• _Exercise goal_
For the data that follows, report how many lines contain the word "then", and nothing else.

-----

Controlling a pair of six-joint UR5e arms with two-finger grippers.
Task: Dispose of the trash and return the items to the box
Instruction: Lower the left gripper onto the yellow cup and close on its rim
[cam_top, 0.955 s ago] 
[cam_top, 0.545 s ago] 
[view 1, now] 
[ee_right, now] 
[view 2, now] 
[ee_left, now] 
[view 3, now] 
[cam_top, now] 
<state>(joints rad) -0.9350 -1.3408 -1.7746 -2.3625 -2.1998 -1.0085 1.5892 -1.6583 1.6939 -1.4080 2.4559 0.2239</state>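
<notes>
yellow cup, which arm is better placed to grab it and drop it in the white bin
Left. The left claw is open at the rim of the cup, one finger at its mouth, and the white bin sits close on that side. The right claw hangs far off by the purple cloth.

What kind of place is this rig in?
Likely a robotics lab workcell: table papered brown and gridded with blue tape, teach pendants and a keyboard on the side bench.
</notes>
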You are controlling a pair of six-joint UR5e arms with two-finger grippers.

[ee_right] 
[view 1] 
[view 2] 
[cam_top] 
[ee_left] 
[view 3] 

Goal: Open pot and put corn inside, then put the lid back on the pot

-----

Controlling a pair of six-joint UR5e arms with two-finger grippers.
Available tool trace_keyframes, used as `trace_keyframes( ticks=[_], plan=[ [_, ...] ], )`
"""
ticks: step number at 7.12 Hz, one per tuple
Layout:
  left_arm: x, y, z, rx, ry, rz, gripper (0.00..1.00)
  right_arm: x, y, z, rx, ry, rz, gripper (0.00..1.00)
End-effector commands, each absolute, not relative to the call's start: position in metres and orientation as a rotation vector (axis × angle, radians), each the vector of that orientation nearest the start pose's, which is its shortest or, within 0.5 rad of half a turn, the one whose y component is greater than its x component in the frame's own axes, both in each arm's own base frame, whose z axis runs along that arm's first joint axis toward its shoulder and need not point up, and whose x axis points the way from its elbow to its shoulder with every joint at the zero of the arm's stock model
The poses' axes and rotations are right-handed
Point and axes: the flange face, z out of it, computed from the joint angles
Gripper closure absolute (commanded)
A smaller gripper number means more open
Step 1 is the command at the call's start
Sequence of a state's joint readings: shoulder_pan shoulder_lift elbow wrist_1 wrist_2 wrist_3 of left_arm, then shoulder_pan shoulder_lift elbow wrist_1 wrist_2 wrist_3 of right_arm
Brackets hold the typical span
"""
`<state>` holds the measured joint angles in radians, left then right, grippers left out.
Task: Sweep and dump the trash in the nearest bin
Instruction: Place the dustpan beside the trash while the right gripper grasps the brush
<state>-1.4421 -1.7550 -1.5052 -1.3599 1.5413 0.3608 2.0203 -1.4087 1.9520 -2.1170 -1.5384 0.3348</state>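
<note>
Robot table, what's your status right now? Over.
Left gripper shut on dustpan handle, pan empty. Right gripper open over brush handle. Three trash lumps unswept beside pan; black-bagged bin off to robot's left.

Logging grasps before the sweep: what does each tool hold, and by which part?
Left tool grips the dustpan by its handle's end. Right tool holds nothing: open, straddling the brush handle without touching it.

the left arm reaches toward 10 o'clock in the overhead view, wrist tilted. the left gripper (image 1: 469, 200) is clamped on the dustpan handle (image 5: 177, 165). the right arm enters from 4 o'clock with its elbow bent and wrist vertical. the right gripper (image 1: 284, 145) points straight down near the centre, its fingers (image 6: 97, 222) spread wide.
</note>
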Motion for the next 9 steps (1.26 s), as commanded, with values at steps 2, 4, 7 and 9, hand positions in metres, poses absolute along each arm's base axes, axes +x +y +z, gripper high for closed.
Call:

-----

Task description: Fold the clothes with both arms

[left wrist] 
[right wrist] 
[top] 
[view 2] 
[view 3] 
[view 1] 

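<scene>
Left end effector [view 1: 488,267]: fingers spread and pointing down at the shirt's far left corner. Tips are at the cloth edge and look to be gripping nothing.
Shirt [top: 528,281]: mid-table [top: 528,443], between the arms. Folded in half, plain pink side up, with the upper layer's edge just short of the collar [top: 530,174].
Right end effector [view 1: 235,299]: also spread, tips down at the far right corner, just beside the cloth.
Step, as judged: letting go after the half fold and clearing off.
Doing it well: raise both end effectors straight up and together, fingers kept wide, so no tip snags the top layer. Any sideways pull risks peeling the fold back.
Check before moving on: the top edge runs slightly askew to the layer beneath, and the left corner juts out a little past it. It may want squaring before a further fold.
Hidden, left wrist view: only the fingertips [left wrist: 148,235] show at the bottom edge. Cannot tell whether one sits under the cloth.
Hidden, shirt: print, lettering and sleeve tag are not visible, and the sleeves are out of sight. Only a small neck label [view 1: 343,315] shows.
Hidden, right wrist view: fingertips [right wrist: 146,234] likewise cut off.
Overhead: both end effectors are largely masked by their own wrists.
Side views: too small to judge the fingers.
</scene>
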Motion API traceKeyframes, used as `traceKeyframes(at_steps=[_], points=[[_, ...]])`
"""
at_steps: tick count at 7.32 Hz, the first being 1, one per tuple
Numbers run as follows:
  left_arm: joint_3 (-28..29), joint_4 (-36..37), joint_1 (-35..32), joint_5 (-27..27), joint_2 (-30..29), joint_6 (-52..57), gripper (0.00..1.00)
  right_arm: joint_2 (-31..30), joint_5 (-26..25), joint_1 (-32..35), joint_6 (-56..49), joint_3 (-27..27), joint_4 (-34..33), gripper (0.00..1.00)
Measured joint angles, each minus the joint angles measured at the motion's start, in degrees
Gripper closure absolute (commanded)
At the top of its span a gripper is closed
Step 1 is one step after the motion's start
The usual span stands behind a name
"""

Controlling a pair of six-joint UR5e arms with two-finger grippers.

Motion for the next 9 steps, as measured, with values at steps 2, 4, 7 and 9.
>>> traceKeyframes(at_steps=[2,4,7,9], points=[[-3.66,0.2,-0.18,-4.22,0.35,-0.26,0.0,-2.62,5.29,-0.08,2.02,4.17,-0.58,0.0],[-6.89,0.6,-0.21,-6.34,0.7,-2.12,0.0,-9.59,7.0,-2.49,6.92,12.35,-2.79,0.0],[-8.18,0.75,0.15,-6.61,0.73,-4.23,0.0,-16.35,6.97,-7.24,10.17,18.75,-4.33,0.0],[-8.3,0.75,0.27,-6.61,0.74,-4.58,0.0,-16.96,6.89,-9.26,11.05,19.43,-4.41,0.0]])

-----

• _Result for this exercise_
3